Problem description -
Using the entries below, show all lines with the string "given".

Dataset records
Content starts

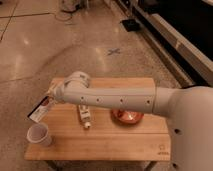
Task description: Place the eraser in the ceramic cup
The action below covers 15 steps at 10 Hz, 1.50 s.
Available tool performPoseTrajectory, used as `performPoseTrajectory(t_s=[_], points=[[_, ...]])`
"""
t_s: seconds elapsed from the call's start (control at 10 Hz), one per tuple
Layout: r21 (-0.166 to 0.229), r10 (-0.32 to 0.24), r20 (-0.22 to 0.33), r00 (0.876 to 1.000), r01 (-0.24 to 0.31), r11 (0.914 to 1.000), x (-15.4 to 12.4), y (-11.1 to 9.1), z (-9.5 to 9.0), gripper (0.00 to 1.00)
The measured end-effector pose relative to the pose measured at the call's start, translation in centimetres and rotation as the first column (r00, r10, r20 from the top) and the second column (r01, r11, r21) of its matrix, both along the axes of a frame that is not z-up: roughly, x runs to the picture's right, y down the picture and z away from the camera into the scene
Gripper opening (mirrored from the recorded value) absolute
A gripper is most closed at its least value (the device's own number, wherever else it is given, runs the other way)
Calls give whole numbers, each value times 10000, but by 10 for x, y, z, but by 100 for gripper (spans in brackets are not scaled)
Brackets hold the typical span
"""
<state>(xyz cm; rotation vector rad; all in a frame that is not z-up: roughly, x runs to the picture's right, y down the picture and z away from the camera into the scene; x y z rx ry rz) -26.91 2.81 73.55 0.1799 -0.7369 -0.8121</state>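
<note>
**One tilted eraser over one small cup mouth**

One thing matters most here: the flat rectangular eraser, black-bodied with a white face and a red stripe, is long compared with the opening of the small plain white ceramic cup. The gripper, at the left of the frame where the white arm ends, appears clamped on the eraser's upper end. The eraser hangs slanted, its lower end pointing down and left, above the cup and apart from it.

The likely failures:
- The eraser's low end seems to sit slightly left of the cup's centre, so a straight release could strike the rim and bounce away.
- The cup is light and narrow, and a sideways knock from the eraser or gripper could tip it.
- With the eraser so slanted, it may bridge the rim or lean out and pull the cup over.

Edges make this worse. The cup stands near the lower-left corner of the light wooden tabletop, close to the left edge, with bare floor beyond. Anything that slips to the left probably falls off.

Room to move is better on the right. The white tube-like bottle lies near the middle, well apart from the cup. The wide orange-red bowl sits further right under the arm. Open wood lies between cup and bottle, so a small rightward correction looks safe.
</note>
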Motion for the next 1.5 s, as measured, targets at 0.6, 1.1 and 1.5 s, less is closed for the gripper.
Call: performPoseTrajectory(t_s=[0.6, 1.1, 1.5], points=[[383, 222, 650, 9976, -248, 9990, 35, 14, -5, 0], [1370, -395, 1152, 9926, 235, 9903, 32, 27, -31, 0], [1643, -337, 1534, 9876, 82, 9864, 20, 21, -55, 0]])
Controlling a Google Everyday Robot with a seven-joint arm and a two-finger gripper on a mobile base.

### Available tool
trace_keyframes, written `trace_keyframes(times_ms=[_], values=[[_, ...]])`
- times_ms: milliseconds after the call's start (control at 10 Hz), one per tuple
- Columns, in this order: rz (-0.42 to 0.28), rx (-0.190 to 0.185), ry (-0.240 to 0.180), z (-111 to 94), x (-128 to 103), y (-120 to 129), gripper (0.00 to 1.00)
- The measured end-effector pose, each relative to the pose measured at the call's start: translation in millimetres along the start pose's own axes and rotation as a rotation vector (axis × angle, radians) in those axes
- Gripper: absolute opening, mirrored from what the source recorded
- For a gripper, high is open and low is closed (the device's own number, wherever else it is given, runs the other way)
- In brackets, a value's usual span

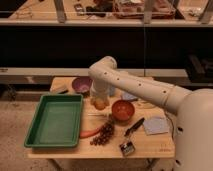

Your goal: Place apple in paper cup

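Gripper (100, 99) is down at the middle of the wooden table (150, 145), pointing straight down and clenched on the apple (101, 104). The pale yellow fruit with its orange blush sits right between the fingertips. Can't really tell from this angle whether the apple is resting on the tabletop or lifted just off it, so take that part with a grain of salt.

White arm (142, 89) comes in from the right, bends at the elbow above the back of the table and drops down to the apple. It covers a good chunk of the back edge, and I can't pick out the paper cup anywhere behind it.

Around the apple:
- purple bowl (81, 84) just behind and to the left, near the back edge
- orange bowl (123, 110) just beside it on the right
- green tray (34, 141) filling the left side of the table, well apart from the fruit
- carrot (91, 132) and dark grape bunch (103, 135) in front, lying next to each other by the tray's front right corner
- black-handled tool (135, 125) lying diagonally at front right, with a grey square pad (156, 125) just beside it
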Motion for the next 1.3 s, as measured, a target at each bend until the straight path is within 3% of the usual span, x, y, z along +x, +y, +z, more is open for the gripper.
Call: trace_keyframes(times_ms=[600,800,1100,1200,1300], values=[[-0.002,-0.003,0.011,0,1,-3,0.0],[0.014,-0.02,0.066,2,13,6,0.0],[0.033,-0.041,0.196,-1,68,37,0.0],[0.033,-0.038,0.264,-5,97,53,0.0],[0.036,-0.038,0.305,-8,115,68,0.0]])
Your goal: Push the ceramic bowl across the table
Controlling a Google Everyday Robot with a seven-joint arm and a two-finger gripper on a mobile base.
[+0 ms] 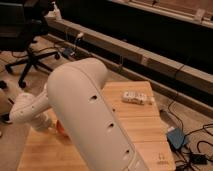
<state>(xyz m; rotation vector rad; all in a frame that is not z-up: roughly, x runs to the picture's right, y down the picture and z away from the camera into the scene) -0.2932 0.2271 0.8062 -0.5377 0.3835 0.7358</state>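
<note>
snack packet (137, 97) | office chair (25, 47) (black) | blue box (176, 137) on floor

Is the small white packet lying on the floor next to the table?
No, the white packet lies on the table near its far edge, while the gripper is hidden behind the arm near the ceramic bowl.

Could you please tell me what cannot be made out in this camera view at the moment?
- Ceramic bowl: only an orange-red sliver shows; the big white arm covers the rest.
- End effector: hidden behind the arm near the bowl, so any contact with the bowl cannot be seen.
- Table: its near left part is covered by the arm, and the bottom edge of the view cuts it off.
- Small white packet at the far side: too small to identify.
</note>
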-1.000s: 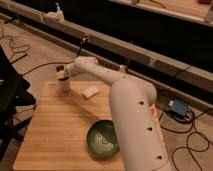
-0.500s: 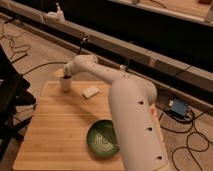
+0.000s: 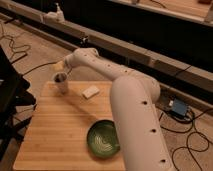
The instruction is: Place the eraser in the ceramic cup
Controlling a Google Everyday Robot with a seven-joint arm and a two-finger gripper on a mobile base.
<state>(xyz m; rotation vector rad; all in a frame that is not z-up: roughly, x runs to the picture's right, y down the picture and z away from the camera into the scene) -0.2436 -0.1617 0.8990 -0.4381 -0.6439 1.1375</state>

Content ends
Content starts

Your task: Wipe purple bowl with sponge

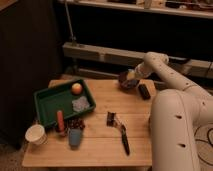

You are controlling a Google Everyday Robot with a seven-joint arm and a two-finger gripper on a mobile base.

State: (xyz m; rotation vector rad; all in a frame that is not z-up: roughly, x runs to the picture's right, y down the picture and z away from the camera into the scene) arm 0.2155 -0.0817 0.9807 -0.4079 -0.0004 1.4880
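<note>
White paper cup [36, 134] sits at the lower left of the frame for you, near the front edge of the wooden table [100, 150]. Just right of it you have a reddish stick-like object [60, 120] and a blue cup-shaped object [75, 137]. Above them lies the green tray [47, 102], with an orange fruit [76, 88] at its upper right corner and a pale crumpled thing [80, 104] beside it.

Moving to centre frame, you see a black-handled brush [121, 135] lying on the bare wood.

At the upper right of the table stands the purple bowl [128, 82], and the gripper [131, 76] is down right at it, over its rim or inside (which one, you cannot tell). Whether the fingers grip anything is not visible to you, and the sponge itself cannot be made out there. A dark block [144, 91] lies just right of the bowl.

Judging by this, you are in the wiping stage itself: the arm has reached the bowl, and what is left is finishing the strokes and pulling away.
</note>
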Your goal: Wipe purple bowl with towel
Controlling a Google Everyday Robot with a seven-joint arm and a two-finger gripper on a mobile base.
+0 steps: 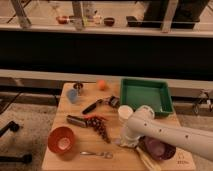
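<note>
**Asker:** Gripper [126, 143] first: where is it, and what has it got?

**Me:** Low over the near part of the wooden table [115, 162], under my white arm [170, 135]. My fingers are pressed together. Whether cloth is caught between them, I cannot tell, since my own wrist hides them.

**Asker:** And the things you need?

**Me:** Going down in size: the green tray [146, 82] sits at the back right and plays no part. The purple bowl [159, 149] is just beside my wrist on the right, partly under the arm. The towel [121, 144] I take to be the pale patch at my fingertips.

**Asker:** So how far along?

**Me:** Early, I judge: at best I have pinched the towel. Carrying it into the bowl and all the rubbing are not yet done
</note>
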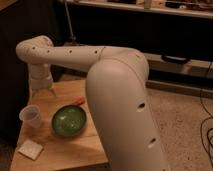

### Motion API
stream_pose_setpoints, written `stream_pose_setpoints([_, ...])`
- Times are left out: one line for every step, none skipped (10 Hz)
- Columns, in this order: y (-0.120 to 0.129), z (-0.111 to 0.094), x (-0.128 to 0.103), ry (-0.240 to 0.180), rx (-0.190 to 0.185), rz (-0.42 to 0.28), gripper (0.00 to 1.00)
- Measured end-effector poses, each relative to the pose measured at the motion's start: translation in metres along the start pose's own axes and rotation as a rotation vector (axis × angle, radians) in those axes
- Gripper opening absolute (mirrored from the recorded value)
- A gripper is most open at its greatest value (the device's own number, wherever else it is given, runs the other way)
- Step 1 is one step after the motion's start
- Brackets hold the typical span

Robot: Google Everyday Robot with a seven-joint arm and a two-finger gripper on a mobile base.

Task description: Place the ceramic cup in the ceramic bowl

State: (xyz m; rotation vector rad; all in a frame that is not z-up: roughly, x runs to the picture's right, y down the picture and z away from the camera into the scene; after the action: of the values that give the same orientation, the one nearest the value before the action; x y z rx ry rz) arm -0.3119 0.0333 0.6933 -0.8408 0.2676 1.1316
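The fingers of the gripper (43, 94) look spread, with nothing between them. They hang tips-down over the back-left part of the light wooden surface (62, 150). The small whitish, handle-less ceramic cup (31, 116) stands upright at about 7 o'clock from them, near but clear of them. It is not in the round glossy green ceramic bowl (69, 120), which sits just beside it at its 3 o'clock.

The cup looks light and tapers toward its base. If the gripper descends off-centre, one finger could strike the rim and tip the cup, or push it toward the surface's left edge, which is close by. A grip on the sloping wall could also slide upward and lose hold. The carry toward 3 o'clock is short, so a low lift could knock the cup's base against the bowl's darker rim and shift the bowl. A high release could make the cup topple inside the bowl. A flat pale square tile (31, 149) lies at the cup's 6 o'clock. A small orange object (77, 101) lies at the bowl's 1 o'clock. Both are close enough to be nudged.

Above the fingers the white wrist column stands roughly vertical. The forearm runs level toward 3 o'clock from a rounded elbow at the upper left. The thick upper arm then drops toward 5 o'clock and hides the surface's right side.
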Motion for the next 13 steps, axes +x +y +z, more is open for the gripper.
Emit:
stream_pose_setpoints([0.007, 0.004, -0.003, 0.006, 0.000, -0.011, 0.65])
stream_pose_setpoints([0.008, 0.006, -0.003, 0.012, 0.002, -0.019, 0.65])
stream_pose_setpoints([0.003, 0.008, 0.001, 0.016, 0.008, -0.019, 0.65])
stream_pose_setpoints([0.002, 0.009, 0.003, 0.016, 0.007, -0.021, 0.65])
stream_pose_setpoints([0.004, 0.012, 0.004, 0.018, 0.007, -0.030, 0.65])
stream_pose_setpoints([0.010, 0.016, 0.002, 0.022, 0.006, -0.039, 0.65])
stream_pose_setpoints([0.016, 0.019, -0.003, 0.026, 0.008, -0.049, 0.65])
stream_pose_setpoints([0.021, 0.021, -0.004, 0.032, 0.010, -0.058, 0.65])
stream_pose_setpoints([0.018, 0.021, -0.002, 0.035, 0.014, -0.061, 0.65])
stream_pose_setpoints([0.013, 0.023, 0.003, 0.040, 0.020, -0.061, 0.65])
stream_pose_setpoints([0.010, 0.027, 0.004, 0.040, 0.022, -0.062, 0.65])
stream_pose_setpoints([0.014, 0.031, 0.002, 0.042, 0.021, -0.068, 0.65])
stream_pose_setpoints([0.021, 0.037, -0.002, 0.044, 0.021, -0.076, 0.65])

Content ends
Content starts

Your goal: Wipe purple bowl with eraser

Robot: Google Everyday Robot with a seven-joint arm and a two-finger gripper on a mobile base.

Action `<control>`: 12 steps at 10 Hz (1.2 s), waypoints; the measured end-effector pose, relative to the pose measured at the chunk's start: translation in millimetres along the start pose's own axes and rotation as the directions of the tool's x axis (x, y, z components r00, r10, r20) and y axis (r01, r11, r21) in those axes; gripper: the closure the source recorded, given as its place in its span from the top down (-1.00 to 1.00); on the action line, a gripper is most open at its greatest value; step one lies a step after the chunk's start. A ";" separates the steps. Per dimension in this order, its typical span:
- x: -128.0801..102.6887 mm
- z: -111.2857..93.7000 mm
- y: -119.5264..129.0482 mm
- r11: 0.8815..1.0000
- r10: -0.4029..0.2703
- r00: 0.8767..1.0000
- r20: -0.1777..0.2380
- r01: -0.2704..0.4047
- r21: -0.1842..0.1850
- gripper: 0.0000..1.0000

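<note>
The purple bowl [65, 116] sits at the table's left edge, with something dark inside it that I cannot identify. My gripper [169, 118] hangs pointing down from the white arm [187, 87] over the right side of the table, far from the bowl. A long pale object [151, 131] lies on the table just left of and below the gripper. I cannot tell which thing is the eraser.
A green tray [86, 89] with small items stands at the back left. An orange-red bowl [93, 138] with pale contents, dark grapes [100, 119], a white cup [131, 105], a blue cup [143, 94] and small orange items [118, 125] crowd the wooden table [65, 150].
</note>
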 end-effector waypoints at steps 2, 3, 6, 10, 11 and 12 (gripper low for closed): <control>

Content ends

Answer -
A gripper is most closed at its least value (the device's own number, wherever else it is given, runs the other way)
- For a gripper, high is open and low is closed (the device's own number, wherever else it is given, runs the other way)
- A gripper is most open at its greatest value (the device's own number, wherever else it is given, runs the other way)
Action `<control>`: 12 steps at 10 Hz (1.2 s), waypoints; the measured end-effector pose, relative to the pose measured at the chunk's start: translation in millimetres along the start pose's own axes and rotation as the directions of the tool's x axis (x, y, z components r00, r10, r20) and y axis (r01, r11, r21) in those axes; gripper: the closure the source recorded, given as its place in its span from the top down (-1.00 to 1.00); on the action line, a gripper is most open at its greatest value; step one lies a step after the chunk's start. A ";" separates the steps. Per dimension in this order, its typical span:

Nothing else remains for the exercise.